Caveat: A Rotated Rose

P1050999 Un-Rhymed Sonnet.
A rotated rose is nothing more than
Some reconsidered kiss, intractable;
Love creeps like cats, like lawn-mowers across
The green summery suburbs of my heartbeat,
Who tug mercifully passive, all alone
To evoke the blood of reptiles beneath
The scattered rocks of over-civilized spirit
To drain into the corners of my room.
Lovelost.  Your face as if beyond recall,
Memoriam:  As if black / cupric seas
Did separate two serpent-blue-green isles.
Lovelost.  Lost love which clings to my conscience
While I wait like zoo-monkeys in a cage
A hop and step distant from my desire.
And Rhymed Sonnet.
What’s lost?  I may die tomorrow-matins
While metamorphic metaphors fly blind
Through the lonesome corridors of my mind
To leap ‘gainst these fearsome, scaley satins
Which clothe a cowering lust.  Somehow your smile
Can drag old bears from under winter oaks
To shed carelessly their black hair cloaks
On the floor:  rests a love note all the while
Discarded by love-green-romantic fool;
With the ruby guts of a lizard-king
Spattared on my innards by silver knife,
Parabolic precursor to blood-pool,
Inward-facing stone, little pebble-thing.

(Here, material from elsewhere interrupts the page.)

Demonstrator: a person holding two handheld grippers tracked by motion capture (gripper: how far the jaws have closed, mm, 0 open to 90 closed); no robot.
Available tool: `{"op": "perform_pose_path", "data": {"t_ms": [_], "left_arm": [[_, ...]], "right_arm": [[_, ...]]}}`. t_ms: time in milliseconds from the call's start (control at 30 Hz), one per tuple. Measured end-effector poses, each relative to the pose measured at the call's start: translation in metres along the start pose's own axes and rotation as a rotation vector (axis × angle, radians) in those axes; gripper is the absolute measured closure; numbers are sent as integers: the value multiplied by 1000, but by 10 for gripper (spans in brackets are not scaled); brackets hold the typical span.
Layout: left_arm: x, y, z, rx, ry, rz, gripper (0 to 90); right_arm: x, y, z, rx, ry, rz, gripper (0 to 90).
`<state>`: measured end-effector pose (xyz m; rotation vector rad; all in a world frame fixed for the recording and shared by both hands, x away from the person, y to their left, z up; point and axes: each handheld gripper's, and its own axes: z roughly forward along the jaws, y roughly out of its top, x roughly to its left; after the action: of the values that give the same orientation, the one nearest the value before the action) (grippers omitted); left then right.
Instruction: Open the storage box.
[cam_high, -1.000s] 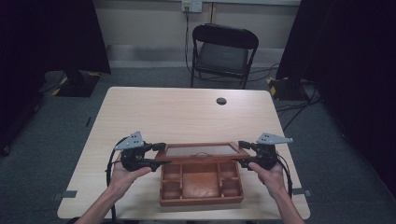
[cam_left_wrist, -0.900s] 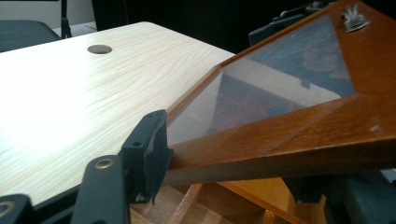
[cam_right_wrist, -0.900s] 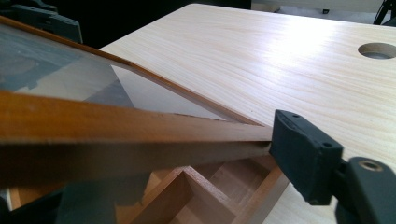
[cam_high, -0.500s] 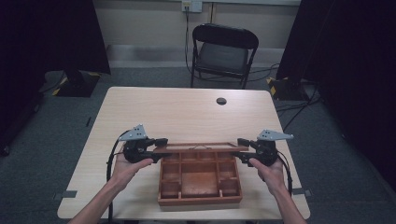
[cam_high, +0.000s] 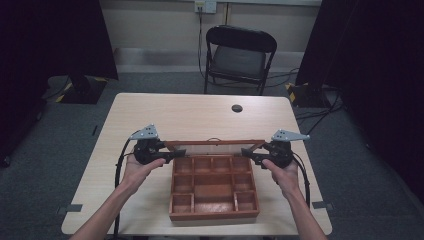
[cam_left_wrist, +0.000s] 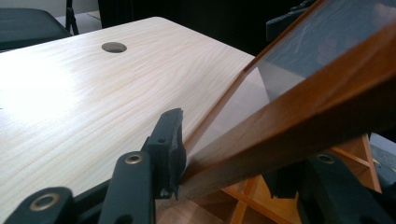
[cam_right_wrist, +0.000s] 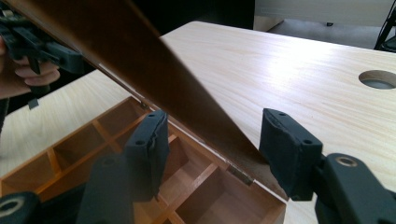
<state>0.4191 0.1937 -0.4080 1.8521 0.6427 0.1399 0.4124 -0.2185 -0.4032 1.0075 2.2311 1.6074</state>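
Gripping lid (cam_high: 214, 145): left gripper (cam_high: 176, 154); right gripper (cam_high: 248, 153) open astride; wooden table (cam_high: 165, 117), chair (cam_high: 239, 55).

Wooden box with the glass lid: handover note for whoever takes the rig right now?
Left gripper: at the lid's left edge, one pad touching the frame; jaws have just been closing, a firm clamp can't be confirmed.
Right gripper: at the lid's right edge; jaws have just been closing, but both pads stand clear of the wood.
Box: near edge of the table, compartments look empty.
Done: lid is raised, roughly upright on its rear hinge.
Left: probably settle the lid fully open and let go; watch that it doesn't drop shut.
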Motion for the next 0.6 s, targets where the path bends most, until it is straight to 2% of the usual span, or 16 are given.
{"op": "perform_pose_path", "data": {"t_ms": [100, 200, 300, 400, 467, 533, 600], "left_arm": [[3, -2, 2, -11, -5, -13, 544], [5, -1, 2, -7, 5, 3, 550], [6, -2, 3, -9, 9, -7, 551], [1, -4, 5, -11, 39, 4, 547], [-1, -3, 3, 7, 45, 21, 546], [1, -6, 3, -13, 31, -5, 544], [2, -6, 4, -23, 27, -11, 546]], "right_arm": [[-4, 0, 2, -11, 13, 19, 420], [-6, 0, 3, -17, 21, 26, 421], [-7, -1, 4, -28, 22, 31, 421], [-8, -1, 5, -27, 18, 32, 427], [-8, -2, 4, -16, 17, 26, 425], [-7, -3, 4, -21, 13, 28, 418], [-7, -3, 5, -26, 8, 30, 420]]}}
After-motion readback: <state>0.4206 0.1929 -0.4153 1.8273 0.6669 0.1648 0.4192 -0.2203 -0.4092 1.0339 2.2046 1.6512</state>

The fool must be fool;  I must try at life.
And prose-poem.
Dream:  A rose is your cliché – an expression of horizontal love that’s no love at all but just like some simple multicolored leaf – pretty but irrelevant to the soul which is more like some dead leaf.  A rotated rose is the essence of cut summer grass – moribund like the subjunctive, lovelost.  Trees throw leaves down in angry disgust, “you’re too beautiful, and look:  winter comes!”  I want you more than any silly rose because, somewhat as the cupric seas of mythic green, you trace magic on the retina;  a residue fluttering downward from your eyes like rusting spring leaves – caught in a late winter drizzling.  I guess it’s more your face, traceries of sea-foam on the somber, pensive rocks, which danse irreverent of the genius of mother earth.  Which, of course, evokes further souls, more, more, than silly, shy, mine.  Supose it’s best you ignore this, as an angel properly should, but remember to dream at night about the saintless ocean, glycerine panic, and that muddy path along leaf-strewn, yellow-pink, cavernous cliffs – your name has become my most sacred prayer, and I don’t even know you.   Calm the injunction now, the heartfelt fool, under post-priori cobalt skies, romancing a ghost within his own imagined kingdom.  But you’re real, aren’t you?  Paragraph.  Nevermind.  Neanmois.  Maybe it’s just that you’re Parisian in spirit:  kind-of-inconclusive.  But even dark satan brightens when you blink.  Your smile brings only bleeding, ecstatic lesions of joy; romantics turn away and laugh, but only at myself.  So what’s funnier, this poem or this man-boy?  A nasty wasp of something cupid hath stung me.  Unsting me or not;  ice cream at the beach in July and now the leaves fly, now thinking thoughts about you – because now I’ve seen more in the wine-blue waves than just cold Aphrodite.
And.
If in some further time removed, fate could act as sea waves to wash, for one brief mote of singular time, your lips nigh mine, I would fall within that mote as someone from a bridge towards…
[The “retroblogging” project:  this is a “back-post” transcribed from paper on 2010-11-28.  I’ve decided to “fill-in” my blog all the way back.  It’s a big project.  But there’s no time limit, right?  The above entry is clearly, obviously, about unrequited love.  Her name was Rosalie. UPDATE 2021-04-25: re-posted as a daily poem #1729.]